That would be a new one on me.
Valdivia
Now that this is decided I can say what I thought since the case was taken by the Court: since it takes 4 Justices to take a case, I thought that Roberts opted to take it but with the opposite intent of the other 3, to quash once and for all the idiotic lawsuits against it. Don’t know it will have the intended effect though.
AkaDad
I’ve never been a fan of the ACA, preffering a national health care system, but the pragmatist in me knows that the ACA is a lot better than what we had and perhaps was the only way to eventually get there. So yes, I,m glad it was upheld.
geg6
A great day. Simply a great day. Here’s hoping tomorrow is just as great.
Unsympathetic
Scalia actually cited Marbury v Madison.. to back up his claim that black words matter.
You go, girlfriend.
dmsilev
@Culture of Truth: He’s almost quoting from Scalia’s dissent, which really should be read for its amusement value.
shortstop
@Culture of Truth: Wait till they lose Obergefell tomorrow. Oh, it’s going to be a good weekend (or, at the worst, good next week).
SatanicPanic
@divF: yeah, for the first time I actually read the ruling (IANAL) and it’s pretty easy to understand. Shorter- obviously they meant for people to get subsidies or it wouldn’t work otherwise.
shortstop
@dmsilev: I was, but I’m back to being Sally Fucking Sunshine now! Kisses and rainbows for all! No unicorns, though. I hate them.
rikyrah
Hopefully we will get a statement from the President about Obamacare…and that he will stroll down ‘ I killed Bin Laden’ lane to give the statement.
dedc79
@divF: Correct, this was not an attack of or retreat from Chevron. This was an F U to the crazies who argued the law was ambiguous.

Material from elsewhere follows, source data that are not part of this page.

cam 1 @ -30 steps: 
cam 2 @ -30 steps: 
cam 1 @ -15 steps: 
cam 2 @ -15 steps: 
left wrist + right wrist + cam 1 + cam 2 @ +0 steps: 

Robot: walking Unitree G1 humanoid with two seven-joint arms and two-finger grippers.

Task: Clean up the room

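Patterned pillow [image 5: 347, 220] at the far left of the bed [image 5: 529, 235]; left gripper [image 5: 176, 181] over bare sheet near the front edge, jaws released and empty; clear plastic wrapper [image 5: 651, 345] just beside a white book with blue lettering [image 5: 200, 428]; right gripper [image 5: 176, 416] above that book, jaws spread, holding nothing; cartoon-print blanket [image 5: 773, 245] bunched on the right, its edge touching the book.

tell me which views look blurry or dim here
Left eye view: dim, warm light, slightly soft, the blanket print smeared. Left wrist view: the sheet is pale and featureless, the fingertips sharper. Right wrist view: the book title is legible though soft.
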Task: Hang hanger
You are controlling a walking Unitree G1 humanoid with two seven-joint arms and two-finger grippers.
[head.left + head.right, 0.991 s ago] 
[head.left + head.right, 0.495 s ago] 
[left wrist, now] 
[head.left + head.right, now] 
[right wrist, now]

Chevron only comes into play if the law is ambiguous and the court needs to decide whether to accept the government’s interpretation.
Chyron HR
Another setback for true progressives. :(
Mnemosyne (tablet)
PHEW! Very relieved that sanity prevailed for ar least 5 justices on each case. Sucks that every goddamned thing has to be such a nailbiter.
Tyro
Scalia’s dissent was much less snarky and entertaining than what I was hoping for. It was basically an opinion-long tantrum.
Elizabelle
@dogwood: Bingo.
When well-heeled friends of mine would whinge “Obama should have started with JOBS!”, I knew in my heart that he went with affordable healthcare because the nature of jobs has changed, and you can no longer tie health insurance coverage to employment status.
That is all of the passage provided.